* [Your objective]
All of the material must be duplicated exactly, line by line.

* [Material provided]
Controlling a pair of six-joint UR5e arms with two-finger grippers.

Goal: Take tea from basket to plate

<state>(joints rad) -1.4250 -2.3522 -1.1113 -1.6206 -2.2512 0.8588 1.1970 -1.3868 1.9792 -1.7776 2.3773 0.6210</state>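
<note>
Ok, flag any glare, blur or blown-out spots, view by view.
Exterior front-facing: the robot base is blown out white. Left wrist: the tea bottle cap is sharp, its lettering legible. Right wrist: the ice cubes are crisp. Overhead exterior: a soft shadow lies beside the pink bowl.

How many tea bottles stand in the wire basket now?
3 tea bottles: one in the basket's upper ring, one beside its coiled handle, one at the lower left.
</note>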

* [Answer]
Controlling a pair of six-joint UR5e arms with two-finger grippers.

Goal: Take tea from basket to plate

<state>(joints rad) -1.4250 -2.3522 -1.1113 -1.6206 -2.2512 0.8588 1.1970 -1.3868 1.9792 -1.7776 2.3773 0.6210</state>
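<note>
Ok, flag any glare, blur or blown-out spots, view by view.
Exterior front-facing: the robot base is blown out white. Left wrist: the tea bottle cap is sharp, its lettering legible. Right wrist: the ice cubes are crisp. Overhead exterior: a soft shadow lies beside the pink bowl.

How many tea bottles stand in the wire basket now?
3 tea bottles: one in the basket's upper ring, one beside its coiled handle, one at the lower left.
</note>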

The work on this exercise is finished.